| WHAT IS NEEDED |
Go to the line holding "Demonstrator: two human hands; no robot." in the entries below and write out exactly every line down to and including the line holding "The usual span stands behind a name".

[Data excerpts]
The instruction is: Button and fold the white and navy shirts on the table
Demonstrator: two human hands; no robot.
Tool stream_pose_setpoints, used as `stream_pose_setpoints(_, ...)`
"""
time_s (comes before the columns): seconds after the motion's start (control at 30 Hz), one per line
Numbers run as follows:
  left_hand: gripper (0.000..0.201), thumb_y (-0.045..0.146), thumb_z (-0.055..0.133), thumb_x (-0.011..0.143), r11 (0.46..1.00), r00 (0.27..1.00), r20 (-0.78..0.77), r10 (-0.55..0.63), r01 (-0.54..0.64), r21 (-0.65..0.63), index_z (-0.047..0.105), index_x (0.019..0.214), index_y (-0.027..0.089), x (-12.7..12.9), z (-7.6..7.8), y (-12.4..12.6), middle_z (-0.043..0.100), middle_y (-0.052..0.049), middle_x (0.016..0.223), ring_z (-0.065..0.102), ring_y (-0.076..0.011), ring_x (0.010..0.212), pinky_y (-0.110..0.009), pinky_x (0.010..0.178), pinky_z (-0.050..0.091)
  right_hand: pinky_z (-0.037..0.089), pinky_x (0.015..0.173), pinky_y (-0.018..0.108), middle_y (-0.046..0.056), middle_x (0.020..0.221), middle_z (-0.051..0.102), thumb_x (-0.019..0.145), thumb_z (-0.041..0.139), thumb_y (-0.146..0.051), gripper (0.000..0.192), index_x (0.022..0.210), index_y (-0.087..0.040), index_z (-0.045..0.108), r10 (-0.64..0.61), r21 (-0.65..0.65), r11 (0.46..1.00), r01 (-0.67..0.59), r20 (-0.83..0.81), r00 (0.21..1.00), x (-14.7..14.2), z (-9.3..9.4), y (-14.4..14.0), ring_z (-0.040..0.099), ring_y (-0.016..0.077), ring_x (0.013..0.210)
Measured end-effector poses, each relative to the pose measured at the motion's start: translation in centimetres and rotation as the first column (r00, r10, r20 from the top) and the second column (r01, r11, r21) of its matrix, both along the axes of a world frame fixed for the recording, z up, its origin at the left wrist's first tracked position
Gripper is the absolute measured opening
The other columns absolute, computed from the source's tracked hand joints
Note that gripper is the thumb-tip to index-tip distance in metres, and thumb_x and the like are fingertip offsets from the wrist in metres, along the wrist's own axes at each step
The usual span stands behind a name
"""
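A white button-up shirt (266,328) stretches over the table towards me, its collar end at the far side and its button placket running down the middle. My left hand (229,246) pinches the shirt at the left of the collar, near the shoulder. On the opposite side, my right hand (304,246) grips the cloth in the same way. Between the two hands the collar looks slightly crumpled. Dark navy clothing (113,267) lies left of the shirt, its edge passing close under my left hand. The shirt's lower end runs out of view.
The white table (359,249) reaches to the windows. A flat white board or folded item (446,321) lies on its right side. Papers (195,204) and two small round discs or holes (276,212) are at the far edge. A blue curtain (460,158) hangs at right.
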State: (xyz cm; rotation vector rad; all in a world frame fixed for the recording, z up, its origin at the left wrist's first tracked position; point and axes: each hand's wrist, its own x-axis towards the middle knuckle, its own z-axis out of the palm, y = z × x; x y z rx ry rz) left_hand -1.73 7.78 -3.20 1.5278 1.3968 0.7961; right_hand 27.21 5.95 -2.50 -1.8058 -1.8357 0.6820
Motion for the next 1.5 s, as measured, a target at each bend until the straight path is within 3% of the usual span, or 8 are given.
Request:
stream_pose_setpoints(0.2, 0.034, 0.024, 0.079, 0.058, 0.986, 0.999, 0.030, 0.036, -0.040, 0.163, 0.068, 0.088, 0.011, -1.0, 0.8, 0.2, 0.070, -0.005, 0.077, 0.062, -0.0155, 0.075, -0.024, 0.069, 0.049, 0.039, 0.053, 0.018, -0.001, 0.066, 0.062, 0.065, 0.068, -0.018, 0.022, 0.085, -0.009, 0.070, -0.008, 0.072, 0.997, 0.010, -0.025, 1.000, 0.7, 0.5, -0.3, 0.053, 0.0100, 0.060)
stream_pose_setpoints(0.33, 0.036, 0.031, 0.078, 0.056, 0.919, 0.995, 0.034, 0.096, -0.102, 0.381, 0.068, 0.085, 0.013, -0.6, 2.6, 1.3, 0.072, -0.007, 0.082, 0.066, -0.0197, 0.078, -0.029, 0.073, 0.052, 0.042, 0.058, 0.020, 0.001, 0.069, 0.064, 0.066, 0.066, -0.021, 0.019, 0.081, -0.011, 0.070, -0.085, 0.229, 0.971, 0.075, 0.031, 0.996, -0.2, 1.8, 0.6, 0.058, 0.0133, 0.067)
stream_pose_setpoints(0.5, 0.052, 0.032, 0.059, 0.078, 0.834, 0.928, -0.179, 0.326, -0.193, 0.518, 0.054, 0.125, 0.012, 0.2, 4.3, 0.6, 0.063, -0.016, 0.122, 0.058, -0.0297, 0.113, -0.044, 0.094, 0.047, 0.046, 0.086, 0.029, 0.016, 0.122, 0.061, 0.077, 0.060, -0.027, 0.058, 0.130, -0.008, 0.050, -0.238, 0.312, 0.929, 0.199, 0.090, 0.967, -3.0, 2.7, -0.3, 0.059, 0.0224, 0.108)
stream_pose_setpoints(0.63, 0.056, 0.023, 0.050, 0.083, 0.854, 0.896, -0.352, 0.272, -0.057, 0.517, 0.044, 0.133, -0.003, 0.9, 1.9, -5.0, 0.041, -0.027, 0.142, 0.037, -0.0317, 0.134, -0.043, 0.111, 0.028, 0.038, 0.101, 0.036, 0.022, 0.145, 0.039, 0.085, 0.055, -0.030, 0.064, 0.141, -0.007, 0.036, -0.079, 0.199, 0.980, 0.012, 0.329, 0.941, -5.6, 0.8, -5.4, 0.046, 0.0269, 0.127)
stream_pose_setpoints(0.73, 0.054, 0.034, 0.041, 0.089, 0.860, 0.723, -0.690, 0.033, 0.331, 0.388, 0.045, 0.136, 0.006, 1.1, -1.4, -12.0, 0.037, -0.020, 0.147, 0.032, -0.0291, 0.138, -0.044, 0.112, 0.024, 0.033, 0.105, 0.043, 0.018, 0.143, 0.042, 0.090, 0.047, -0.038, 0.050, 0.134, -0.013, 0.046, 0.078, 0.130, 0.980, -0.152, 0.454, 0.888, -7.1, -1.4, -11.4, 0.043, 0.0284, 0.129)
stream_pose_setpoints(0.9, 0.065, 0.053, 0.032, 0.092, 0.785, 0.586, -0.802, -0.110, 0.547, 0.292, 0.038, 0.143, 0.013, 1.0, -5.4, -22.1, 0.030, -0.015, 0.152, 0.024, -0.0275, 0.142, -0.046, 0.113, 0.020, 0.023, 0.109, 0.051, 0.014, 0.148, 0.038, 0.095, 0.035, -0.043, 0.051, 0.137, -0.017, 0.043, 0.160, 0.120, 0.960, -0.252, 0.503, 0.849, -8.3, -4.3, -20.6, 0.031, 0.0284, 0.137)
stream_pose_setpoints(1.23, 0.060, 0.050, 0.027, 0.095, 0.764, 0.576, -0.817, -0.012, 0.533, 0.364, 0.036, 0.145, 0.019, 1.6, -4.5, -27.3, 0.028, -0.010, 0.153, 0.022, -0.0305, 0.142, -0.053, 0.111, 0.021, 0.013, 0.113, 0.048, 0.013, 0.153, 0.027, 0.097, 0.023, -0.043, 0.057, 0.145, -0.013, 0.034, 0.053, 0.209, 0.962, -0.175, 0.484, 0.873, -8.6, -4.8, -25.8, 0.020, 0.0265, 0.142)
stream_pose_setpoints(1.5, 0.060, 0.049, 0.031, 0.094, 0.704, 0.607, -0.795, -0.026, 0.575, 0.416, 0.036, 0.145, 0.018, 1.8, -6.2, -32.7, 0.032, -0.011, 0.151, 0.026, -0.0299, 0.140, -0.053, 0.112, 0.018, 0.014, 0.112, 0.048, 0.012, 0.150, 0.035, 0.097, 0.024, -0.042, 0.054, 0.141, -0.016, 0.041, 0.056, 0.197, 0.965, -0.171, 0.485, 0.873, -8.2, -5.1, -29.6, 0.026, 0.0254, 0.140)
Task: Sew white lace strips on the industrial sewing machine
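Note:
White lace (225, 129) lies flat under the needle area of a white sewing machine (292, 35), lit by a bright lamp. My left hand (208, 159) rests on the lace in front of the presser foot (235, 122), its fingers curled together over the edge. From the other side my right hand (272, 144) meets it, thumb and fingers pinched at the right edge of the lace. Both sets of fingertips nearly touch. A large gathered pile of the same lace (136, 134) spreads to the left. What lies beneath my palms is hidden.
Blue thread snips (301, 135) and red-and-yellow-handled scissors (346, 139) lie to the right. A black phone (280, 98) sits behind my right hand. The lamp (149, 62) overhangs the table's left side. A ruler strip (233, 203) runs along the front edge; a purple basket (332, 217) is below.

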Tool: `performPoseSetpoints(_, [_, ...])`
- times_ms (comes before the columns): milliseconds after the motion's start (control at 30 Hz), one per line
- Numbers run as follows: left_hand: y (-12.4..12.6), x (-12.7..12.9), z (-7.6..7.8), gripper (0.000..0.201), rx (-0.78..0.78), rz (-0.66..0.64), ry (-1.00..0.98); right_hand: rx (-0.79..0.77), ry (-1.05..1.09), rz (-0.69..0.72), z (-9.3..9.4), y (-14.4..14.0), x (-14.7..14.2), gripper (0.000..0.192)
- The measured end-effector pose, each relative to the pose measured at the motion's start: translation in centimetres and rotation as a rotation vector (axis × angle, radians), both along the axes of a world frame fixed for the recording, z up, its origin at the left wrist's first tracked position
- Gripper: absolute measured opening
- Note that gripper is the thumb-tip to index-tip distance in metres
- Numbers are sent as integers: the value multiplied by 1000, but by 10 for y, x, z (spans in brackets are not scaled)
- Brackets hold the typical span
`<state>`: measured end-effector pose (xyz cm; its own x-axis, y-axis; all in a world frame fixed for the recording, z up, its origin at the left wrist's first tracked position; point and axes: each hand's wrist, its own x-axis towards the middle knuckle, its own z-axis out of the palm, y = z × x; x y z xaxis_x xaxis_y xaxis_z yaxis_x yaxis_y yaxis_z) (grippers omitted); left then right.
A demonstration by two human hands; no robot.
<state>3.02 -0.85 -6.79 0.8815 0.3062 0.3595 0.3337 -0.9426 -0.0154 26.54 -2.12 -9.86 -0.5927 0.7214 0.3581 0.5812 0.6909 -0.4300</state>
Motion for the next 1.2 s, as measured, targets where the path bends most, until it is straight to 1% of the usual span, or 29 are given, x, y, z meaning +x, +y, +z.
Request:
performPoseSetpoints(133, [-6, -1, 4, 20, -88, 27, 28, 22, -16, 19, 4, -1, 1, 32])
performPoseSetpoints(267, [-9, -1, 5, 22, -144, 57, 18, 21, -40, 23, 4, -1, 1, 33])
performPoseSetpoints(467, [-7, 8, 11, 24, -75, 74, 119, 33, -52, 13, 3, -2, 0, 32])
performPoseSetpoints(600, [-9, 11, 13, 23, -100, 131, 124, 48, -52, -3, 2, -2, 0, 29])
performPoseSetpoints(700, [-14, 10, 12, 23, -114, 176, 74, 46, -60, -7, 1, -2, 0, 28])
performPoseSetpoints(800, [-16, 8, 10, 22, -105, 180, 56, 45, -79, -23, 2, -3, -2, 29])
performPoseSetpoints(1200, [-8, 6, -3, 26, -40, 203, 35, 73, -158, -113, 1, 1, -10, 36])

| ANSWER BOX |
Demonstrator: two human hands; no robot.
Tool stream_pose_setpoints, used as `stream_pose_setpoints(_, ...)`
"""
time_s (comes before the columns): seconds after the motion's start (control at 30 Hz), one per line
Numbers run as follows:
  left_hand: gripper (0.000..0.201), thumb_y (-0.045..0.146), thumb_z (-0.055..0.133), thumb_x (-0.011..0.143), r11 (0.46..1.00), r00 (0.27..1.00), r20 (-0.78..0.77), r10 (-0.55..0.63), r01 (-0.54..0.64), r21 (-0.65..0.63), index_z (-0.047..0.105), index_x (0.019..0.214), index_y (-0.027..0.089), x (-12.7..12.9), z (-7.6..7.8), y (-12.4..12.6), middle_z (-0.043..0.100), middle_y (-0.052..0.049), middle_x (0.016..0.223), ring_z (-0.065..0.102), ring_y (-0.076..0.011), ring_x (0.010..0.212), pinky_y (-0.110..0.009), pinky_x (0.010..0.178), pinky_z (-0.050..0.091)
  right_hand: pinky_z (-0.037..0.089), pinky_x (0.015..0.173), pinky_y (-0.018..0.108), middle_y (-0.046..0.056), middle_x (0.020..0.221), middle_z (-0.051..0.102), thumb_x (-0.019..0.145), thumb_z (-0.041..0.139), thumb_y (-0.146..0.051), gripper (0.000..0.192), index_x (0.022..0.210), index_y (-0.087..0.040), index_z (-0.045..0.108), r10 (-0.64..0.61), r21 (-0.65..0.65), r11 (0.46..1.00), r01 (-0.67..0.59), r20 (-0.83..0.81), r00 (0.21..1.00), x (-14.7..14.2), z (-9.3..9.4), y (-14.4..14.0), ring_z (-0.040..0.099), ring_y (-0.016..0.077), ring_x (0.013..0.210)
Measured end-effector poses, each relative to the pose measured at the motion's start: translation in centimetres and rotation as the first column (r00, r10, r20 from the top) and the second column (r01, r11, r21) of its matrix, both along the axes of a world frame fixed for the recording, z up, its origin at the left wrist's first tracked position
Gripper is the absolute measured opening
The other columns absolute, computed from the source's tracked hand joints
Note that gripper is the thumb-tip to index-tip distance in metres, and thumb_x and the like are fingertip offsets from the wrist in metres, along the wrist's own axes at each step
The usual span stands behind a name

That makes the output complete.